ABOUT THIS EXERCISE. The lines from the first line of the entries through the line containing "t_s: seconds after" are to be repeated exactly, with both of those lines included.

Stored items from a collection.
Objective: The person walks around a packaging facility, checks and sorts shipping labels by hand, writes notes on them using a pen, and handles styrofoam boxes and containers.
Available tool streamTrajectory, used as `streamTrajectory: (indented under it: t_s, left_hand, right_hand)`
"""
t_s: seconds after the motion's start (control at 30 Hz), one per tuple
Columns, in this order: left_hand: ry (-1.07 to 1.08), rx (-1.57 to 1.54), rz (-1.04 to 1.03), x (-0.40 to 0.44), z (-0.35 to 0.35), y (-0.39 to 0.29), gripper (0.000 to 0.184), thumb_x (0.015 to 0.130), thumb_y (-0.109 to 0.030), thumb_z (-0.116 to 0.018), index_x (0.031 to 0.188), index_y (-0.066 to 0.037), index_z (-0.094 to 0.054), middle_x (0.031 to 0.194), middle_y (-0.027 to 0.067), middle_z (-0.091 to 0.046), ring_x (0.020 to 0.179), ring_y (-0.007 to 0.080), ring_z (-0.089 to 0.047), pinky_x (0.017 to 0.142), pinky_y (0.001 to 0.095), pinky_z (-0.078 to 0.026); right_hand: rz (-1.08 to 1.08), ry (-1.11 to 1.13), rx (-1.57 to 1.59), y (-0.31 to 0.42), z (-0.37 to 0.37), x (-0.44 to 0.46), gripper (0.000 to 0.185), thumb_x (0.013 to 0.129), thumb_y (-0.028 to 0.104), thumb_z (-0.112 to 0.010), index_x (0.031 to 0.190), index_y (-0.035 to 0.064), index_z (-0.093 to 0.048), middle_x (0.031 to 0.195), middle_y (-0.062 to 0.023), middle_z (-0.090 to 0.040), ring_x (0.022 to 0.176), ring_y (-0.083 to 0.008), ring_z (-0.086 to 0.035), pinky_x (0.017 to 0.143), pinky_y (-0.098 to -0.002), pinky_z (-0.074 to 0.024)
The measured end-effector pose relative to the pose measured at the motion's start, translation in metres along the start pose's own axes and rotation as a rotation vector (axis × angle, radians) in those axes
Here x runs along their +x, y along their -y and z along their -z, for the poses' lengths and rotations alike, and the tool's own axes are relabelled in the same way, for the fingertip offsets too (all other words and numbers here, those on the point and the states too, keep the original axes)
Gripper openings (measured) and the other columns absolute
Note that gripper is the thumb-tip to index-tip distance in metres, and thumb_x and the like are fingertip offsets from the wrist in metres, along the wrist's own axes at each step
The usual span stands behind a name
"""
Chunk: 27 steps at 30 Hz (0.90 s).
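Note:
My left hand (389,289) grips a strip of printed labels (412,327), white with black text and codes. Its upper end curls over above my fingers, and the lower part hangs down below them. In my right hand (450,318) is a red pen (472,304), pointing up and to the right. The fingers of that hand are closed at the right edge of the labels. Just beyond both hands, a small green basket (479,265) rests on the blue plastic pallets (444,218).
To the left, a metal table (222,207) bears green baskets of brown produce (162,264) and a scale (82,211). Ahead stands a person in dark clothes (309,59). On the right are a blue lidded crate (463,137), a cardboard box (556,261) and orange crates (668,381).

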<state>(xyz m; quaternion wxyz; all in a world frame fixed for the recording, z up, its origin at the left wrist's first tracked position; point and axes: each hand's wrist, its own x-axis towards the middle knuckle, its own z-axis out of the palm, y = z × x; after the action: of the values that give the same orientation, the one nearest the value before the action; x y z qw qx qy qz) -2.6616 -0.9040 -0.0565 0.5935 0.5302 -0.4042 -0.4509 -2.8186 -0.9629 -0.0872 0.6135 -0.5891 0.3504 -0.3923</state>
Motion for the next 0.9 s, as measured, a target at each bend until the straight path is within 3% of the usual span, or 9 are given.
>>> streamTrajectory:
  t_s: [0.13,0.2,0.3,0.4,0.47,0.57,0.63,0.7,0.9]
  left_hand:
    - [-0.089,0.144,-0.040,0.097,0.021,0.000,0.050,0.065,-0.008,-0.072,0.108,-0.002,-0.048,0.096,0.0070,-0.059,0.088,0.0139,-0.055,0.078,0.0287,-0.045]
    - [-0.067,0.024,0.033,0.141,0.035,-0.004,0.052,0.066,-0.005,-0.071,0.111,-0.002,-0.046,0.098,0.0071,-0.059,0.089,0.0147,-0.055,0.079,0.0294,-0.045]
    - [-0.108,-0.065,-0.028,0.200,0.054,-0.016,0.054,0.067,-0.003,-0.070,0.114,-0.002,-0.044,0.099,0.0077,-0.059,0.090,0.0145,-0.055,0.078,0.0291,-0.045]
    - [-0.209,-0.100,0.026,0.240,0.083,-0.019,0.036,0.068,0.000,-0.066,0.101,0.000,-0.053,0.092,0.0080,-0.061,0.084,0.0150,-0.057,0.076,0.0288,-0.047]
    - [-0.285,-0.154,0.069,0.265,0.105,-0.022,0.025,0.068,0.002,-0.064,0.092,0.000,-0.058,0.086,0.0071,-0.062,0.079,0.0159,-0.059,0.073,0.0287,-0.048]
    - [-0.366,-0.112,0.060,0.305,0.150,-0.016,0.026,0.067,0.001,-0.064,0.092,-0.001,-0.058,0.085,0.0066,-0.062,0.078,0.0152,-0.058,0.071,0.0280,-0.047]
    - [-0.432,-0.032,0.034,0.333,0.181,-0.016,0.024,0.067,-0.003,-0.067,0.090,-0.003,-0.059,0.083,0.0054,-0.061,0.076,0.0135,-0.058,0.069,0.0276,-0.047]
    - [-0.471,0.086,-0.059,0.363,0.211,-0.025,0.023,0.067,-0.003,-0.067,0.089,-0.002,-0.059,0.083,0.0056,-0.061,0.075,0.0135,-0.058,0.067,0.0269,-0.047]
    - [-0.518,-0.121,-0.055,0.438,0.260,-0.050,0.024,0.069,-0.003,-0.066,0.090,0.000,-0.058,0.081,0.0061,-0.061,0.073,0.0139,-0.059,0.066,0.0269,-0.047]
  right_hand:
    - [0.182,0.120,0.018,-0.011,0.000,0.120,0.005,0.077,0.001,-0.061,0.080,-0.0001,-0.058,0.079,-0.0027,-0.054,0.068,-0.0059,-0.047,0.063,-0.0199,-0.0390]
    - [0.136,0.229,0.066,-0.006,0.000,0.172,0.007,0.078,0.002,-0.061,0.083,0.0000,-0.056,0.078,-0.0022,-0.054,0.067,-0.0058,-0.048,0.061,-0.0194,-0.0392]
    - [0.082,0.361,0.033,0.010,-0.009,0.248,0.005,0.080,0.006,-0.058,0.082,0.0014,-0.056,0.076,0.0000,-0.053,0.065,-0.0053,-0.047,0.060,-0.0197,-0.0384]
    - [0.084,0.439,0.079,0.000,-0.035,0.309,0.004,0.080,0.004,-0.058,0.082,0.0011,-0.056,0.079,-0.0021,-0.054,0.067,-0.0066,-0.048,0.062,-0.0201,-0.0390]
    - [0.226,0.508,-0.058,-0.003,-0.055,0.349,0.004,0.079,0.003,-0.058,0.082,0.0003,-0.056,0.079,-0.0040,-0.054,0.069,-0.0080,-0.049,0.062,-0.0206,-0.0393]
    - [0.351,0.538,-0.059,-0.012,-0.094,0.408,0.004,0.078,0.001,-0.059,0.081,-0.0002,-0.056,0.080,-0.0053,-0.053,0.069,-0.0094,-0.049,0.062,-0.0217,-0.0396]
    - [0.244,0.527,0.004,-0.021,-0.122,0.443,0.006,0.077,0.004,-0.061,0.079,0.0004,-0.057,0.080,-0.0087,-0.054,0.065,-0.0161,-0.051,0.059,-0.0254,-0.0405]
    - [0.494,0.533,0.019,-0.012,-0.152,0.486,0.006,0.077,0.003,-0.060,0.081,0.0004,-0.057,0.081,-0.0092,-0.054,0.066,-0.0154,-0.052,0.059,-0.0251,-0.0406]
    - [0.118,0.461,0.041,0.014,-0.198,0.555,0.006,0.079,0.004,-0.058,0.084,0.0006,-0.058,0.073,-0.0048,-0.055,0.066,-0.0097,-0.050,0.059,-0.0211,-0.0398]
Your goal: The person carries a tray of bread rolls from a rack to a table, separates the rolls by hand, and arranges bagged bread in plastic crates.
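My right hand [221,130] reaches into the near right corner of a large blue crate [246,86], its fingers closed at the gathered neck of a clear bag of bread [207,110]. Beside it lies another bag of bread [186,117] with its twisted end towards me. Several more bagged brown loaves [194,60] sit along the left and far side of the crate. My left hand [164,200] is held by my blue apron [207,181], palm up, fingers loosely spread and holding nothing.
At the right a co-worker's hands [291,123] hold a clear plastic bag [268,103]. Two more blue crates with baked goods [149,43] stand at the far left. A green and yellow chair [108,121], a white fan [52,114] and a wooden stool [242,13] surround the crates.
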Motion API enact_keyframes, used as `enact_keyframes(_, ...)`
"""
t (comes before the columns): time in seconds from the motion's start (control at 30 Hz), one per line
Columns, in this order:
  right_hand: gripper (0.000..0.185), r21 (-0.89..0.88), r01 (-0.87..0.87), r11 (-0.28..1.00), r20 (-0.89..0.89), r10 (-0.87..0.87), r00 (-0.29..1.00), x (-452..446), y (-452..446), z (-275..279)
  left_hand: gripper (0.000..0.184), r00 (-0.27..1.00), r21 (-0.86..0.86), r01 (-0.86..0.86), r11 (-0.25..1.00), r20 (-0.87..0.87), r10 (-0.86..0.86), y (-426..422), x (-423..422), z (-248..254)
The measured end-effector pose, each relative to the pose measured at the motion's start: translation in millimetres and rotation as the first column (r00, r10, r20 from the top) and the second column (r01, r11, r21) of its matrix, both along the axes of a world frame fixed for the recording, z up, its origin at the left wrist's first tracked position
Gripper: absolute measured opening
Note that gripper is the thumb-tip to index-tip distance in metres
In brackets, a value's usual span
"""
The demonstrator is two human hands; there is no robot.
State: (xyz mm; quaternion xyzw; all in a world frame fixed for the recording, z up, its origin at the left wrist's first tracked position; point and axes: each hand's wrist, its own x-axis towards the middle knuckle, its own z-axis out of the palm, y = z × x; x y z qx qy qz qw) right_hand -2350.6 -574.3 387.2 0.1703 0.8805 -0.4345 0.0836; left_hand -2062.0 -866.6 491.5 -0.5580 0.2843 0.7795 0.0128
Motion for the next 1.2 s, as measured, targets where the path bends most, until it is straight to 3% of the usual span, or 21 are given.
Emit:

RESPONSE TO THE TASK.
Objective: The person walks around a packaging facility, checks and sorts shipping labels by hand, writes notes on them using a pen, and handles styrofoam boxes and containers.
Available tool streamTrajectory, used as `streamTrajectory: (indented under it: t_s, left_hand, right_hand)`
"""
t_s: seconds after the motion's start (control at 30 Hz), one per tuple

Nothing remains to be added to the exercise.